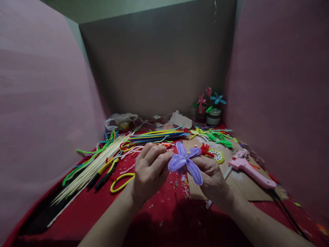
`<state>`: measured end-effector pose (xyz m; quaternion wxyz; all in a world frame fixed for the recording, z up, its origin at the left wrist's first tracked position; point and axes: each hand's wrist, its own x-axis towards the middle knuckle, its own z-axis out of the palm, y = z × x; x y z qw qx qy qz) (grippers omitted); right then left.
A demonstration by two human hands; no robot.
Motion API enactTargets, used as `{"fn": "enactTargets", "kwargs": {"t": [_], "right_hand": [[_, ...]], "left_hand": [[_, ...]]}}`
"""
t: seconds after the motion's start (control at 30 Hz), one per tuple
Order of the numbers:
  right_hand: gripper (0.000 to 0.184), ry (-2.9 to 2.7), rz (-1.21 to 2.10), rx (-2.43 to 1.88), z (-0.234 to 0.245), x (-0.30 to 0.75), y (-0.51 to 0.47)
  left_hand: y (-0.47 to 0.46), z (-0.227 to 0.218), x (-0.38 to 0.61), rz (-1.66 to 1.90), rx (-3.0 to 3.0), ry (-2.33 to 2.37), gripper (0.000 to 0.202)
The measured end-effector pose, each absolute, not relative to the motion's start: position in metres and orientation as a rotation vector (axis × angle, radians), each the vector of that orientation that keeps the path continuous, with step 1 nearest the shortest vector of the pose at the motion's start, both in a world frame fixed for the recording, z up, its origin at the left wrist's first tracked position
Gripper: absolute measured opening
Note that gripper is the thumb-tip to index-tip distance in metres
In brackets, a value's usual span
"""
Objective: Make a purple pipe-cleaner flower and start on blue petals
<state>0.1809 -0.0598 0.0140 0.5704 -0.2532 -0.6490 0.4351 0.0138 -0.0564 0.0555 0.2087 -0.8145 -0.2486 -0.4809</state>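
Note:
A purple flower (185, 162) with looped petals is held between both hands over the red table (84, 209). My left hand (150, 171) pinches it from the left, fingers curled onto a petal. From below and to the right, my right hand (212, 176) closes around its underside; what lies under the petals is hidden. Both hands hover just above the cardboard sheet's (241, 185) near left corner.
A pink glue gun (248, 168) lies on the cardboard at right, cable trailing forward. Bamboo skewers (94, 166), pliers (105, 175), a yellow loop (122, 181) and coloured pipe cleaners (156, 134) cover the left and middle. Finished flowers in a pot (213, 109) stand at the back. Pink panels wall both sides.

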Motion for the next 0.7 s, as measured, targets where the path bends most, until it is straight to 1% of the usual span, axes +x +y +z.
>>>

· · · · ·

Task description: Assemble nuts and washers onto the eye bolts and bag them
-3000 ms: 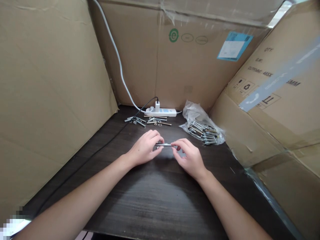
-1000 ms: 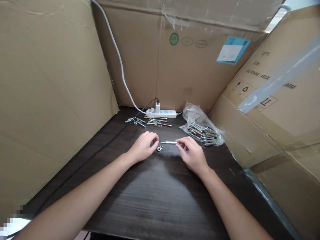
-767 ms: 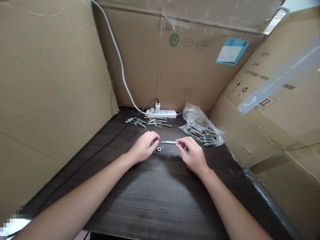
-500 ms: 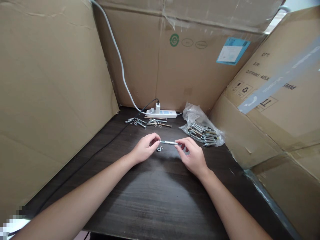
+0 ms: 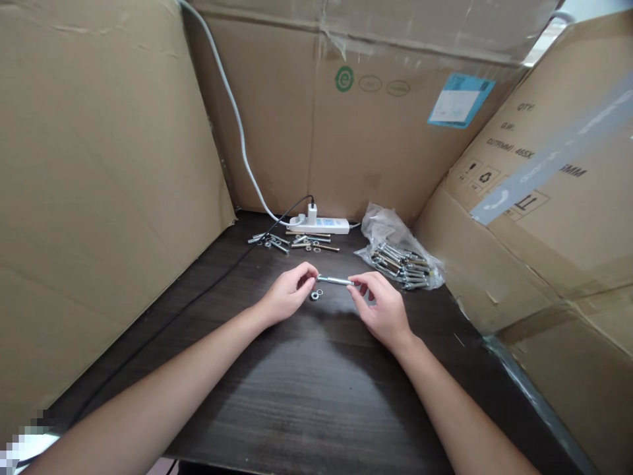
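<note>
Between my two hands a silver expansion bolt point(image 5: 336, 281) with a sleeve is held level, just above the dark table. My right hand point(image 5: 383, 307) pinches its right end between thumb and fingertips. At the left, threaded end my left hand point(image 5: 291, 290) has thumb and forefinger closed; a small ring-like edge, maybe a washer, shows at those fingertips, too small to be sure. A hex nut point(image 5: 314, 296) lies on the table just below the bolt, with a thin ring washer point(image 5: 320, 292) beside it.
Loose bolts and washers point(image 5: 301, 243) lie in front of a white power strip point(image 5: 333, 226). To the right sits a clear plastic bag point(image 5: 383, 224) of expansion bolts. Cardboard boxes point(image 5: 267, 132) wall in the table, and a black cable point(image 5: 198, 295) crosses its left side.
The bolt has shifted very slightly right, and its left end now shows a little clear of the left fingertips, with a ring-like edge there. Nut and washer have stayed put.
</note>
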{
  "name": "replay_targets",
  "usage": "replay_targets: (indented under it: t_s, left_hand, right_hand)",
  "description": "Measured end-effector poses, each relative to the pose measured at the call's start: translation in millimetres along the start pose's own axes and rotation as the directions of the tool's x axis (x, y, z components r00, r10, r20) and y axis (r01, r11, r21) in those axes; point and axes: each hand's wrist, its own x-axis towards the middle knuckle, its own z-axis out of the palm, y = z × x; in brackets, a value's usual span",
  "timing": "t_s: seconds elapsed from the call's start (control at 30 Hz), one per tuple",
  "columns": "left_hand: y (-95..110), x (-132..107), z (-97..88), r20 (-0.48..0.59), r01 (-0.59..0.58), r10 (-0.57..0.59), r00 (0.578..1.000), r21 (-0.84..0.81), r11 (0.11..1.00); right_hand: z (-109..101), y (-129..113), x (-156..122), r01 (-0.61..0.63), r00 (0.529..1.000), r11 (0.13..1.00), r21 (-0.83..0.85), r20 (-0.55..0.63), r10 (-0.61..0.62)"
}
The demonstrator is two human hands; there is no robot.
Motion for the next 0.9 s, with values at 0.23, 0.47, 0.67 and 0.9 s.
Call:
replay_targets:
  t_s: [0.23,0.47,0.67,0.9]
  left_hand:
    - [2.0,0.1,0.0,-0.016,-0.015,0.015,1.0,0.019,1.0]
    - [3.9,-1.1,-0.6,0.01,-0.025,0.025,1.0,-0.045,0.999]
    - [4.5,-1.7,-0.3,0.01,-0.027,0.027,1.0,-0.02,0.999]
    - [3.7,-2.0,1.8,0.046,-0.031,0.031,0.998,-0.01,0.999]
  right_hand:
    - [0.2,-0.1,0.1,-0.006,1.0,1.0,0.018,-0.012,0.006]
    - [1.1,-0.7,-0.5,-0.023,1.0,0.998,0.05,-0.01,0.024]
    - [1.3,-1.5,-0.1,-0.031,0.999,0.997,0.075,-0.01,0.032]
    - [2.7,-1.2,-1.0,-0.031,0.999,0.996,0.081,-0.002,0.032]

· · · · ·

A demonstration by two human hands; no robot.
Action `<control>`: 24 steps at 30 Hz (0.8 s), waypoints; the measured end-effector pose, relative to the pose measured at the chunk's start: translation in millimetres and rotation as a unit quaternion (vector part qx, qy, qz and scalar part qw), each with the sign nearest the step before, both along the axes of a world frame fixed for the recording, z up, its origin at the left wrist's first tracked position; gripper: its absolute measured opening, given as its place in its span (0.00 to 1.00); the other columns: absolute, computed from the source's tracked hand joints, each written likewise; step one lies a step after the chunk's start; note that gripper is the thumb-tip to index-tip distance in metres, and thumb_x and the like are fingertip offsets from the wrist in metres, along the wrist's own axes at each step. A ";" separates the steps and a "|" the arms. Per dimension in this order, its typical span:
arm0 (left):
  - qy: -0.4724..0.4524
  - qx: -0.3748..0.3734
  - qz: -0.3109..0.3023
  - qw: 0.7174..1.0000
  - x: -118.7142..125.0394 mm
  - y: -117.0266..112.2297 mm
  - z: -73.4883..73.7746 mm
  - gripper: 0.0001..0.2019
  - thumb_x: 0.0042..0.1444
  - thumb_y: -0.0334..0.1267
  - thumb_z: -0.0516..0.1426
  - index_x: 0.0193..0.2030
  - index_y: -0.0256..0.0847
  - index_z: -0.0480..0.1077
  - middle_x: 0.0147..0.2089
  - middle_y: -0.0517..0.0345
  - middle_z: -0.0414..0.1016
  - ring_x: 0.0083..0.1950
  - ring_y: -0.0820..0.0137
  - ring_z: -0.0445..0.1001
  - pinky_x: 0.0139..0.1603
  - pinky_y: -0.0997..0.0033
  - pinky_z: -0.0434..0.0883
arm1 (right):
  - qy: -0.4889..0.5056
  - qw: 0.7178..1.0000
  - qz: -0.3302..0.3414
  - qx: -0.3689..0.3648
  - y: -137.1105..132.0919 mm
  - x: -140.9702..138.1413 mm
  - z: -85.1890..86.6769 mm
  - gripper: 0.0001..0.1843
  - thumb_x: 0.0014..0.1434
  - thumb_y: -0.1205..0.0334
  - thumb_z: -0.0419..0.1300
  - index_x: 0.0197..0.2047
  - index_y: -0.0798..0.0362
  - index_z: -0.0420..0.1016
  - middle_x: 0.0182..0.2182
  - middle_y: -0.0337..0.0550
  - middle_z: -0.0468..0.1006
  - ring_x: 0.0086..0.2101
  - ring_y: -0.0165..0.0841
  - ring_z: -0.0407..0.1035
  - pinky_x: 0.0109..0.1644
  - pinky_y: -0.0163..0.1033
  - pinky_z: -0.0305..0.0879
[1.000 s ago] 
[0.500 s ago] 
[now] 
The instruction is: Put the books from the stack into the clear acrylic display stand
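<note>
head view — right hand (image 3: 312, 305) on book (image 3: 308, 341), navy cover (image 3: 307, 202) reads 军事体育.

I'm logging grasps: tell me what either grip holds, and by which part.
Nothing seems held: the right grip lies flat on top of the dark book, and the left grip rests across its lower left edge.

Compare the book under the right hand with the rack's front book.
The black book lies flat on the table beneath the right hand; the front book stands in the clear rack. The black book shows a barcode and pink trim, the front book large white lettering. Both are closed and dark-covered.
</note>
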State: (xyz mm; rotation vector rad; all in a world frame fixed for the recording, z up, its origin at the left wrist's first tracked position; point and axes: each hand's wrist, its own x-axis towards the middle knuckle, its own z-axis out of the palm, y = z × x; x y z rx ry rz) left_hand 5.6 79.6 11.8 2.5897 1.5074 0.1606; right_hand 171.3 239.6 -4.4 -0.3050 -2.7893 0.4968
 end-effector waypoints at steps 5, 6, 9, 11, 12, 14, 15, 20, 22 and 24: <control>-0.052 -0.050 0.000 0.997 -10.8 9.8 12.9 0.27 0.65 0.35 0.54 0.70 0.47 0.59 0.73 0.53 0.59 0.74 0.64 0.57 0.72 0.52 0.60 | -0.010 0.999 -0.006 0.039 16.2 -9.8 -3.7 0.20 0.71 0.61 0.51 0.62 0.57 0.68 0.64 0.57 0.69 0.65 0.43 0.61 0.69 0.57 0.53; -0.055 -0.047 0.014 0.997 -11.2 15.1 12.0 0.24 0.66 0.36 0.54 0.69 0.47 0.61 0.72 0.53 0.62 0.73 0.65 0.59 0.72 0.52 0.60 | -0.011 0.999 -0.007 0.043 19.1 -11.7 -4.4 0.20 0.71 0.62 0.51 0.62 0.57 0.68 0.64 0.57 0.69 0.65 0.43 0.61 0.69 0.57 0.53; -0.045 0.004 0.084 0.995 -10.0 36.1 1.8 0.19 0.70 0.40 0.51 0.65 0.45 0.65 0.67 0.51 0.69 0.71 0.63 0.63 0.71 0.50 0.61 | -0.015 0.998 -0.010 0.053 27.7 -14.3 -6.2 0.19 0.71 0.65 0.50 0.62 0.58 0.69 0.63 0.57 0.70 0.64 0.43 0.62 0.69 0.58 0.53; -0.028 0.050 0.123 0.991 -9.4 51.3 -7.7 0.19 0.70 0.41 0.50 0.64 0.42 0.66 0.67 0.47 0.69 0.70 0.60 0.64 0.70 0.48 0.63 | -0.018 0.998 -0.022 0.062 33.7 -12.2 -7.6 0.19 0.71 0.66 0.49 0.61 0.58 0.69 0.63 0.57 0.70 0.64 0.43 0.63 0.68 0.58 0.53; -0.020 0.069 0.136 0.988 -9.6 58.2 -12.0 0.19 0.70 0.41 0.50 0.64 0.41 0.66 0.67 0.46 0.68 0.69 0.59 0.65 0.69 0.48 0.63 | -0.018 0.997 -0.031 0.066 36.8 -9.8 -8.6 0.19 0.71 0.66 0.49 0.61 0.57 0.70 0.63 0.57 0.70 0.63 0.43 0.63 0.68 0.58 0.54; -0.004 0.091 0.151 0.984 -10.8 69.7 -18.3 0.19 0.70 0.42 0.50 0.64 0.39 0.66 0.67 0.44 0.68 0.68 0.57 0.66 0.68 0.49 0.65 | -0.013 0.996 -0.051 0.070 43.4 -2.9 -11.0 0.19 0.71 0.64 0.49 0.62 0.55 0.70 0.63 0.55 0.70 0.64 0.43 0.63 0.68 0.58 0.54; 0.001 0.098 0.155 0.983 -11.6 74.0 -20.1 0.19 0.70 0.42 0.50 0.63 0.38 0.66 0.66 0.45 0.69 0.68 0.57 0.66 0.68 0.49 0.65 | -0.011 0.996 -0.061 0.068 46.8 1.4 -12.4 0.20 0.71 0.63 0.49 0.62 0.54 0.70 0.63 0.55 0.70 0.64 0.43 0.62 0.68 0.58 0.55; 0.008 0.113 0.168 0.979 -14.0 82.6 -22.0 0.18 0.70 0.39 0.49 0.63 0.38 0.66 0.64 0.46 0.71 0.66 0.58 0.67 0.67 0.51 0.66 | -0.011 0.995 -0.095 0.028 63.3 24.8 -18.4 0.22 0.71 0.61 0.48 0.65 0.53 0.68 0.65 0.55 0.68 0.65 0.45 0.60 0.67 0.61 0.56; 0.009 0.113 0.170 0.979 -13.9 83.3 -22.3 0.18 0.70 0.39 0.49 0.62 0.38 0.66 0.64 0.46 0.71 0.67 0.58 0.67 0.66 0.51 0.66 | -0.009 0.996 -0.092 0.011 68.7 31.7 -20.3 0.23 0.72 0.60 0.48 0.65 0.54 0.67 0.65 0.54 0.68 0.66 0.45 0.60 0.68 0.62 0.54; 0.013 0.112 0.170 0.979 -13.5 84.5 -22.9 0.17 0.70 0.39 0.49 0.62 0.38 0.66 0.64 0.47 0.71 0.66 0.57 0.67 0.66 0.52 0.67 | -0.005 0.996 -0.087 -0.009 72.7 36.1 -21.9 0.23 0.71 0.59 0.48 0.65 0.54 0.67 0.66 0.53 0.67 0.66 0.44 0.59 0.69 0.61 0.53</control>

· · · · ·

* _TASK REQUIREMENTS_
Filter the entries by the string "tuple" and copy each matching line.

* _EXERCISE RESPONSE_
t: seconds after the motion's start (control at 30 Hz), one per tuple
  "timing": "t_s: seconds elapsed from the call's start (control at 30 Hz), one per tuple",

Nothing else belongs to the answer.